[Data segment]
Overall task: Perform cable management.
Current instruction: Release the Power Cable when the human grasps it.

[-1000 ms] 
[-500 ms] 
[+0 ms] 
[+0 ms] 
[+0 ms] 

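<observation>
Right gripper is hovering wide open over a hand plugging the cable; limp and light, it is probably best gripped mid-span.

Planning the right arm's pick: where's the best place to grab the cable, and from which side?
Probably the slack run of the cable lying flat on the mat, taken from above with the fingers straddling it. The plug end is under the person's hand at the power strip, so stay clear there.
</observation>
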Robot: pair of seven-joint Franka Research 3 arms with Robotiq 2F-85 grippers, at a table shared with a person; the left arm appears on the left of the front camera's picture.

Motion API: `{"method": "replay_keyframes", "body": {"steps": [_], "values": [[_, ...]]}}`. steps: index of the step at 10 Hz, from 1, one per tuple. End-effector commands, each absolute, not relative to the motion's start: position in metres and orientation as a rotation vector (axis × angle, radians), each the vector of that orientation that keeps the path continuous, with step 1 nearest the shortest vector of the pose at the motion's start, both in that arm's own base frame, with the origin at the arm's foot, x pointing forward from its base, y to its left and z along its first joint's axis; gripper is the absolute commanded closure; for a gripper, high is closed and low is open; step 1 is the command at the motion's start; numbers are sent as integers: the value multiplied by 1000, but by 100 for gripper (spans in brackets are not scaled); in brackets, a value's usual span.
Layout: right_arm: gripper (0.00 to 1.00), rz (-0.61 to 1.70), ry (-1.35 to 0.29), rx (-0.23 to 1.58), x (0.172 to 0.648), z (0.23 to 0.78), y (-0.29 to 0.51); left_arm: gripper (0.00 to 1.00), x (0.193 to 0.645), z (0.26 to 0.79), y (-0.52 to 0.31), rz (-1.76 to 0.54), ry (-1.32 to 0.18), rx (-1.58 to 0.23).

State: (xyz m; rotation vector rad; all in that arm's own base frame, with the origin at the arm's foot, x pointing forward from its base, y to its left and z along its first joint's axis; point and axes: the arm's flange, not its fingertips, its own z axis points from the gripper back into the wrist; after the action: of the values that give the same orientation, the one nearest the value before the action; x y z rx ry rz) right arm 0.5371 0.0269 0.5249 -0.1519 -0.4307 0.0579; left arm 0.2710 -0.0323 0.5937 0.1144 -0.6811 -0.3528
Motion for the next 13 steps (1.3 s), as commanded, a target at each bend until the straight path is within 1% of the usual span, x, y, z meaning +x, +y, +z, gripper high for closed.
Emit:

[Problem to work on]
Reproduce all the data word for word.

[Response area]
Overall task: Perform cable management.
Current instruction: Release the Power Cable when the human grasps it.

[-1000 ms] 
[-500 ms] 
[+0 ms] 
[+0 ms] 
[+0 ms] 

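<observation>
Right gripper is hovering wide open over a hand plugging the cable; limp and light, it is probably best gripped mid-span.

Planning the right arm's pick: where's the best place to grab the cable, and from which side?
Probably the slack run of the cable lying flat on the mat, taken from above with the fingers straddling it. The plug end is under the person's hand at the power strip, so stay clear there.
</observation>
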Robot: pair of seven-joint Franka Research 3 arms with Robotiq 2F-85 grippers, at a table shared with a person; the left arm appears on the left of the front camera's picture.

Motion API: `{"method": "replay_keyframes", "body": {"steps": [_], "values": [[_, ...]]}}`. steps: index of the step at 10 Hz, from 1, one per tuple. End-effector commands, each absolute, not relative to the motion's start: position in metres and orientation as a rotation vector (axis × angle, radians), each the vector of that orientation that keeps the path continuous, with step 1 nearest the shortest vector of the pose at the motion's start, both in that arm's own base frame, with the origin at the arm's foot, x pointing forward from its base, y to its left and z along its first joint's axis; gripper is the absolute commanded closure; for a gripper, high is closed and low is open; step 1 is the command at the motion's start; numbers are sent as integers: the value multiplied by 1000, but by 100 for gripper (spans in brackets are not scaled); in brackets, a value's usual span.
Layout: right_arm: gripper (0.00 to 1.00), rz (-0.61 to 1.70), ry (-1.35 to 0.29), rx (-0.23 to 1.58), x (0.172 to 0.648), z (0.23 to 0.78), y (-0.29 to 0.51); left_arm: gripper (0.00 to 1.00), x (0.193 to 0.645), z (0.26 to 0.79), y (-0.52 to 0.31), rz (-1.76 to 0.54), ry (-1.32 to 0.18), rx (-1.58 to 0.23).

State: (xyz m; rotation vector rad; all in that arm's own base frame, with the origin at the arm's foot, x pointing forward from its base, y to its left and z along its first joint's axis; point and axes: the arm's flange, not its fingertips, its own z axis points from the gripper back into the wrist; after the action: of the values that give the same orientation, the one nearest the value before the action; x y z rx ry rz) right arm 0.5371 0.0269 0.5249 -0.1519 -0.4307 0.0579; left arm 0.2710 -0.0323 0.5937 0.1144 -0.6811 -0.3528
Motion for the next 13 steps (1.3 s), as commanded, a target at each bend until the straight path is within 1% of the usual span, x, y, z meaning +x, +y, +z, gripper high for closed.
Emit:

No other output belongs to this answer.